* [Problem details] All of the lines below need to be copied exactly, apart from the pictures.

Stored records
- - -
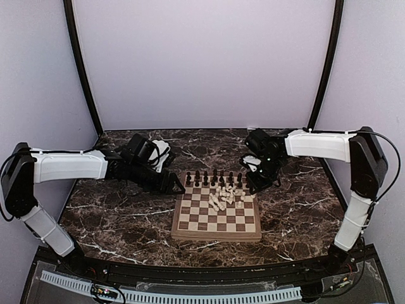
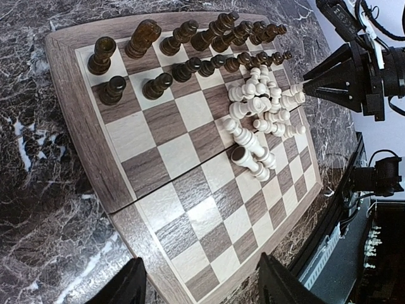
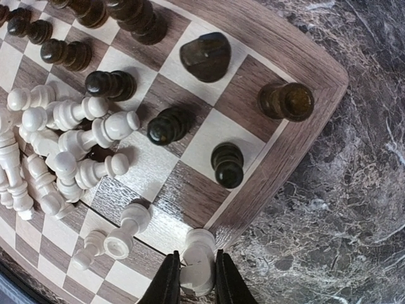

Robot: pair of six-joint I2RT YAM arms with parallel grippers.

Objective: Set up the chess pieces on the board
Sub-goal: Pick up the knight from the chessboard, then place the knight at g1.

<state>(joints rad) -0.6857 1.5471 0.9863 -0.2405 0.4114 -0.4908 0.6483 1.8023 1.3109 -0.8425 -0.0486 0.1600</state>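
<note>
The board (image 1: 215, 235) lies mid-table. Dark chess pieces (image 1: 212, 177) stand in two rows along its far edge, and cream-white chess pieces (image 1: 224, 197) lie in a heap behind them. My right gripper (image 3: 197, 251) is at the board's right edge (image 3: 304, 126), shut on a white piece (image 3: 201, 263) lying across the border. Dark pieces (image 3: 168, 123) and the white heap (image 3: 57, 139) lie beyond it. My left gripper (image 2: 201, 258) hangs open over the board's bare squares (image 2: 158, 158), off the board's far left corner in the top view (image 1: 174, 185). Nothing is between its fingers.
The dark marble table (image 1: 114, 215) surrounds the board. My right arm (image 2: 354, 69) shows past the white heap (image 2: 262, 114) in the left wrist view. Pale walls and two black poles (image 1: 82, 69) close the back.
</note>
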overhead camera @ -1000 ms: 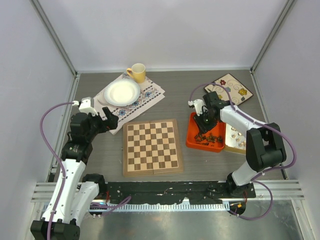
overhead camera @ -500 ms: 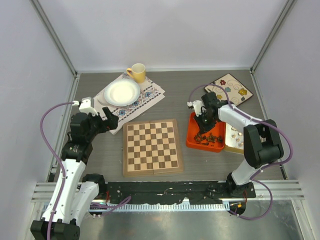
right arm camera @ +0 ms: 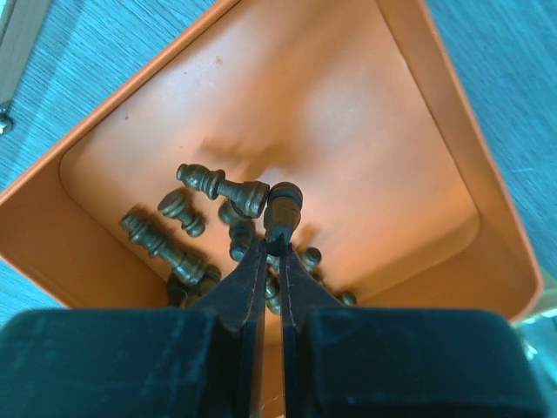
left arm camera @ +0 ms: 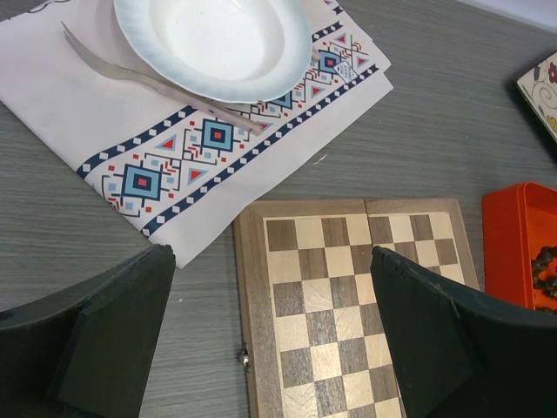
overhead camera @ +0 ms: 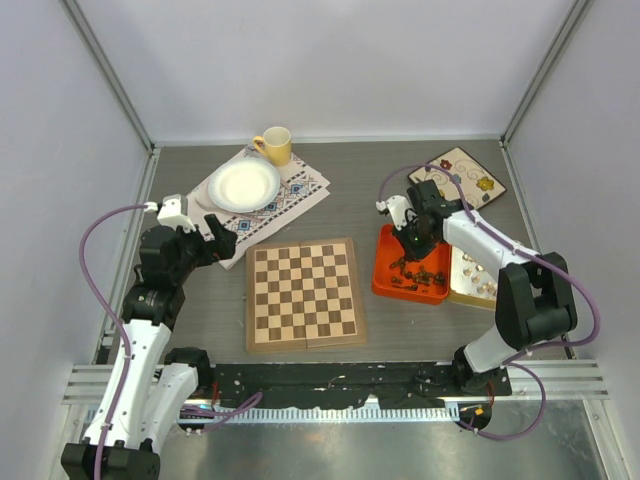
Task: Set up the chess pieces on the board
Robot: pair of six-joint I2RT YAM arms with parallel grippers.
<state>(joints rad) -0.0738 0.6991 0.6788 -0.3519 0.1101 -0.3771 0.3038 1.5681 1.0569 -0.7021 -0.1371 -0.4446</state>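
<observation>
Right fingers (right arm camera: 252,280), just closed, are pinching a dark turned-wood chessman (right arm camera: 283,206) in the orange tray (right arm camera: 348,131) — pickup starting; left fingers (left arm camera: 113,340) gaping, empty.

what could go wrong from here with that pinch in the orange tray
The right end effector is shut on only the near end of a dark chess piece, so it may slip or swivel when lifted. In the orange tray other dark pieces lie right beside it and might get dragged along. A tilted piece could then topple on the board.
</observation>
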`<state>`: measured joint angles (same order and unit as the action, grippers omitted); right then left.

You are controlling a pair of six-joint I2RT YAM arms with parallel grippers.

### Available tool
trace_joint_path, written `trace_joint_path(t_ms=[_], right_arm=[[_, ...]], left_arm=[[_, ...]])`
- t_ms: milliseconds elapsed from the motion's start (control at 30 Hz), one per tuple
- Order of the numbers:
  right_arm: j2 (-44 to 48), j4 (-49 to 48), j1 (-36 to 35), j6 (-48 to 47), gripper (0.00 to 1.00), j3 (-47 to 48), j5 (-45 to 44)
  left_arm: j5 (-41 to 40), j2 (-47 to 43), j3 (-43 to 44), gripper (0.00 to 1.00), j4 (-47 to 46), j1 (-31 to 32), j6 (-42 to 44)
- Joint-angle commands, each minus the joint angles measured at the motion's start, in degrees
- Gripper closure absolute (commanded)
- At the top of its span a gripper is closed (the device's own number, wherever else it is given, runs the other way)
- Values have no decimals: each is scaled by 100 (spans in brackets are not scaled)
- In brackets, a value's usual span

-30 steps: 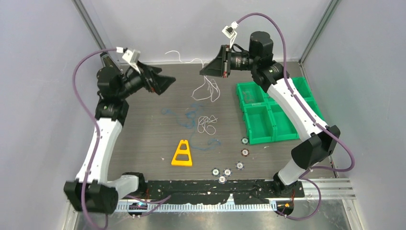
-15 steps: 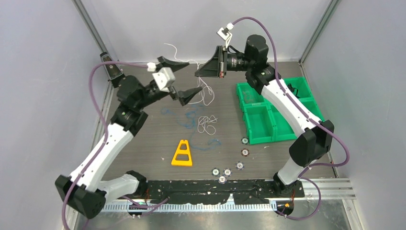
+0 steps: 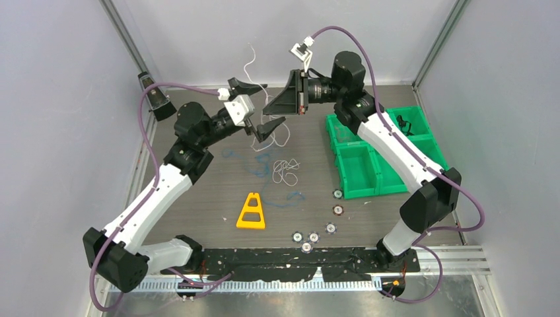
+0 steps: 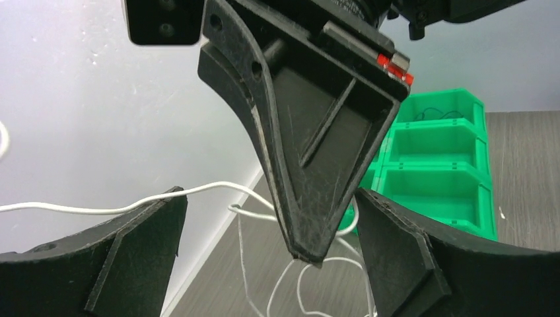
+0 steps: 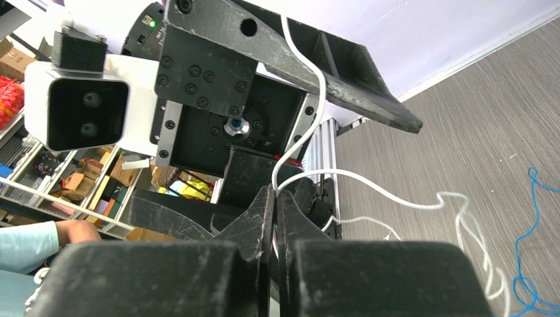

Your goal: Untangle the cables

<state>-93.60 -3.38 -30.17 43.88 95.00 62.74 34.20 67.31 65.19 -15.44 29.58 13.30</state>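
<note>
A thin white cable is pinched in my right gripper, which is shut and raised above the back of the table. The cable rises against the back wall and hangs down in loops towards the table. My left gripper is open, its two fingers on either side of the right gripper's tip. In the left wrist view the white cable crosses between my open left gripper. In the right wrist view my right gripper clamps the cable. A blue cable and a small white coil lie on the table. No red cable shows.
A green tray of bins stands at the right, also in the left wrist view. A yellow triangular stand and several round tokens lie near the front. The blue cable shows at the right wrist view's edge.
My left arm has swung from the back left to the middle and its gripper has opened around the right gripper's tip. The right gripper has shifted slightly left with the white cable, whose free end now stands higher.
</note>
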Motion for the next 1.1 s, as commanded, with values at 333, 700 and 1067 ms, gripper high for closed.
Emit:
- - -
* [Exercise result]
Robot: pair of six-joint I2RT YAM arms with parallel grippers.

Objective: Set up the chess pieces on the board
Sub-goal: Pick up the knight from the chessboard, then place the knight at g1.

<state>(joints rad) -0.6857 1.5471 0.9863 -0.2405 0.4114 -0.4908 0.6483 1.8023 1.3109 -0.8425 -0.0486 0.1600</state>
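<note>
The board (image 1: 215, 235) lies mid-table. Dark chess pieces (image 1: 212, 177) stand in two rows along its far edge, and cream-white chess pieces (image 1: 224, 197) lie in a heap behind them. My right gripper (image 3: 197, 251) is at the board's right edge (image 3: 304, 126), shut on a white piece (image 3: 201, 263) lying across the border. Dark pieces (image 3: 168, 123) and the white heap (image 3: 57, 139) lie beyond it. My left gripper (image 2: 201, 258) hangs open over the board's bare squares (image 2: 158, 158), off the board's far left corner in the top view (image 1: 174, 185). Nothing is between its fingers.
The dark marble table (image 1: 114, 215) surrounds the board. My right arm (image 2: 354, 69) shows past the white heap (image 2: 262, 114) in the left wrist view. Pale walls and two black poles (image 1: 82, 69) close the back.
</note>
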overhead camera @ -1000 ms: 
overhead camera @ -500 ms: 
right arm camera @ +0 ms: 
left arm camera @ +0 ms: 
overhead camera @ +0 ms: 
Task: Set up the chess pieces on the board
Robot: pair of six-joint I2RT YAM arms with parallel grippers.
<state>(joints rad) -0.0738 0.6991 0.6788 -0.3519 0.1101 -0.3771 0.3038 1.5681 1.0569 -0.7021 -0.1371 -0.4446</state>
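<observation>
Right fingers (right arm camera: 252,280), just closed, are pinching a dark turned-wood chessman (right arm camera: 283,206) in the orange tray (right arm camera: 348,131) — pickup starting; left fingers (left arm camera: 113,340) gaping, empty.

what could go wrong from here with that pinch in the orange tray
The right end effector is shut on only the near end of a dark chess piece, so it may slip or swivel when lifted. In the orange tray other dark pieces lie right beside it and might get dragged along. A tilted piece could then topple on the board.
</observation>
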`<state>`: measured joint angles (same order and unit as the action, grippers omitted); right then left.

You are controlling a pair of six-joint I2RT YAM arms with parallel grippers.

### Available tool
trace_joint_path, written `trace_joint_path(t_ms=[_], right_arm=[[_, ...]], left_arm=[[_, ...]])`
- t_ms: milliseconds elapsed from the motion's start (control at 30 Hz), one per tuple
- Order of the numbers:
  right_arm: j2 (-44 to 48), j4 (-49 to 48), j1 (-36 to 35), j6 (-48 to 47), gripper (0.00 to 1.00), j3 (-47 to 48), j5 (-45 to 44)
  left_arm: j5 (-41 to 40), j2 (-47 to 43), j3 (-43 to 44), gripper (0.00 to 1.00), j4 (-47 to 46), j1 (-31 to 32), j6 (-42 to 44)
- Joint-angle commands, each minus the joint angles measured at the motion's start, in degrees
- Gripper closure absolute (commanded)
- At the top of its span a gripper is closed (the device's own number, wherever else it is given, runs the other way)
- Values have no decimals: each is scaled by 100 (spans in brackets are not scaled)
- In brackets, a value's usual span

-30 steps: 
-15 steps: 
+0 steps: 
+0 steps: 
+0 steps: 

Your goal: Untangle the cables

<state>-93.60 -3.38 -30.17 43.88 95.00 62.74 34.20 67.31 65.19 -15.44 29.58 13.30</state>
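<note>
A thin white cable is pinched in my right gripper, which is shut and raised above the back of the table. The cable rises against the back wall and hangs down in loops towards the table. My left gripper is open, its two fingers on either side of the right gripper's tip. In the left wrist view the white cable crosses between my open left gripper. In the right wrist view my right gripper clamps the cable. A blue cable and a small white coil lie on the table. No red cable shows.
A green tray of bins stands at the right, also in the left wrist view. A yellow triangular stand and several round tokens lie near the front. The blue cable shows at the right wrist view's edge.
My left arm has swung from the back left to the middle and its gripper has opened around the right gripper's tip. The right gripper has shifted slightly left with the white cable, whose free end now stands higher.
</note>
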Motion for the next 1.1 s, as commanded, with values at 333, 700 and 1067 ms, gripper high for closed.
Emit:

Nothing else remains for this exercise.